Sumbarkita – Pacu Kudo merupakan sebuah tradisi tahunan yang ada di Sumatera Barat (Sumbar). Bukan sekedar ajang perlombaan, tradisi yang selalu menarik perhatian masyarakat Sumbar ini punya sejarah panjang yang terus berkembang seiring waktu.
Tradisi ini sangatlah populer dan diminati oleh berbagai kalangan, sampai-sampai ajang pacu kudo menjadi sebuah acara tahunan yang diselenggarakan pemerintah Sumbar dalam event Sumatera Barat.
Sejarah Pacu Kudo
Menurut Soehardjono (1990), pacu kudo di Minangkabau sudah ada sejak tahun 1889. Hal ini dibuktikan dengan keberadaan gelanggang pacuan kuda di berbagai daerah, seperti di Bukittinggi, Payakumbuh, Batusangkar, dan Padang Panjang.
Di masa kolonial, gelanggang-gelanggang ini berada di bawah naungan Rembond, sebuah organisasi pacuan kuda yang dibentuk Belanda sebelum akhirnya berubah menjadi Persatuan Olahraga Berkuda Seluruh Indonesia (PORDASI) pada tahun 1976.
Pasca kemerdekaan, dua gelanggang baru pun dibangun, yaitu di Kota Solok dan di Pariaman. Sejak saat itu, pacuan kuda di Sumbar mulai diperhitungkan. Di Minangkabau, pacu kudo tidak hanya sekedar olahraga, tapi jadi sebuah kegiatan yang populer di masyarakat. Saking populernya, masyarakat kelas bawah rela menabung berbulan-bulan hanya untuk bisa membeli tiket dan menyaksikan langsung perlombaan ini.
Bahkan, pacuan kuda juga banyak diangkat dalam karya sastra lokal, seperti dalam novel Tenggelamnya Kapal Van Der Wijk karya Buya Hamka dan Sengsara Membawa Nikmat karya Sutan Sati. Sayangnya, memasuki tahun 1990-an, popularitas pacuan kuda mulai merosot. Beberapa kali pacuan kuda ditiadakan, bahkan sempat vakum pada tahun 2009 sebelum akhirnya kembali dihidupkan pada tahun 2014.

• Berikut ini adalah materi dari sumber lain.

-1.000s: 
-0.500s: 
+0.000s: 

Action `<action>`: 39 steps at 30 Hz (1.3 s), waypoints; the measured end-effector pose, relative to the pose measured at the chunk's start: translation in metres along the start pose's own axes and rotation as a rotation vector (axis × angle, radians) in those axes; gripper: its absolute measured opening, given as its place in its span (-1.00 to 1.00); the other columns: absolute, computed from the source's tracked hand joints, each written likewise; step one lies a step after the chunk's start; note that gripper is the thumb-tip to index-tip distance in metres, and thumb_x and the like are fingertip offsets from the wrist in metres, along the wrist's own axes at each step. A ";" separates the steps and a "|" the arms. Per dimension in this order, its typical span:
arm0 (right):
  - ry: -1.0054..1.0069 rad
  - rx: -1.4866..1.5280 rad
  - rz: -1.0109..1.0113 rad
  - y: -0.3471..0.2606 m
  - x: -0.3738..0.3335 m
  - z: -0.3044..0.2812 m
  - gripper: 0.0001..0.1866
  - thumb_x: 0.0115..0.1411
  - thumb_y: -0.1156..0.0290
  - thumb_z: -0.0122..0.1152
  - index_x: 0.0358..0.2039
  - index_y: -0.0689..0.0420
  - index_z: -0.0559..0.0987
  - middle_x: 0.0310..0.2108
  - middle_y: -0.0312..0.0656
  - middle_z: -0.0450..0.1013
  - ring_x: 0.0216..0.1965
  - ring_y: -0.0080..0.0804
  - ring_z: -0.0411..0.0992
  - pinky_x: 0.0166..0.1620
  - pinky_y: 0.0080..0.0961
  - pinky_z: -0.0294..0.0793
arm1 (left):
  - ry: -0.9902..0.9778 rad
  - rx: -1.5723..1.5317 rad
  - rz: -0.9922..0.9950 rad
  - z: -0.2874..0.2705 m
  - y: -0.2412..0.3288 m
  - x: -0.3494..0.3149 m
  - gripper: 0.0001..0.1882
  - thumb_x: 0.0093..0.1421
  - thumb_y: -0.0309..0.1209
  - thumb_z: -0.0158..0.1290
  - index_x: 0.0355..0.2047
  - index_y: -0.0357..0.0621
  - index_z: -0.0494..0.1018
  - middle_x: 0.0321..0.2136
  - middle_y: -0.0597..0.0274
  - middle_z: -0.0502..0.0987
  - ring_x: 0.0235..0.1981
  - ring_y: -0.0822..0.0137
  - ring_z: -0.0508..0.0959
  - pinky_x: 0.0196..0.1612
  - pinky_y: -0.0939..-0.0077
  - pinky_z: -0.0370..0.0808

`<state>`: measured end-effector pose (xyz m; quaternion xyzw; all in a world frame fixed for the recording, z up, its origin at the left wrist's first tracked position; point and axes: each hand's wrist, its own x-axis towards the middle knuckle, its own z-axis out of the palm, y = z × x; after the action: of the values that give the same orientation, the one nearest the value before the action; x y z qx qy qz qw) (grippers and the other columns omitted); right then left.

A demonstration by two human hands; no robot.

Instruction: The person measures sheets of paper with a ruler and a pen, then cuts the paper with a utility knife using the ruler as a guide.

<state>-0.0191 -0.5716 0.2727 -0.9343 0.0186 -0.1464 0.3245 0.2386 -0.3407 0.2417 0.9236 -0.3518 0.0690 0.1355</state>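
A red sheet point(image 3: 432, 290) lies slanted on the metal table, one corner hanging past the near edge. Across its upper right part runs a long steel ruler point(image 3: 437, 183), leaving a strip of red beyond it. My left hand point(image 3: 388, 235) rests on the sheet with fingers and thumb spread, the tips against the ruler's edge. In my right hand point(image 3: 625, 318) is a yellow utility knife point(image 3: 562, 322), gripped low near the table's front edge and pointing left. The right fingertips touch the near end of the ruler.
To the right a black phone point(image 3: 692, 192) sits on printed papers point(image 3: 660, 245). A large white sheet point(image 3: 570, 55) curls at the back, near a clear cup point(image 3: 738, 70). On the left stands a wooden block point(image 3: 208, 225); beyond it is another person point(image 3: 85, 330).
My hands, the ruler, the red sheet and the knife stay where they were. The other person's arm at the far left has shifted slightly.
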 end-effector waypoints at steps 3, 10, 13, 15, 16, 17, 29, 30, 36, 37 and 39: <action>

Beberapa faktor yang menjadi penyebab kemerosotan ini adalah perubahan pola pikir masyarakat dari kalangan agama yang menganggap jika pacu kuda adalah sebuah ajang perjudian. Saat ini, pacu kuda kembali menjadi bagian dari agenda wisata tahunan yang diadakan oleh pemerintah Sumbar. Itulah dia sejarah singkat dari pacu kudo.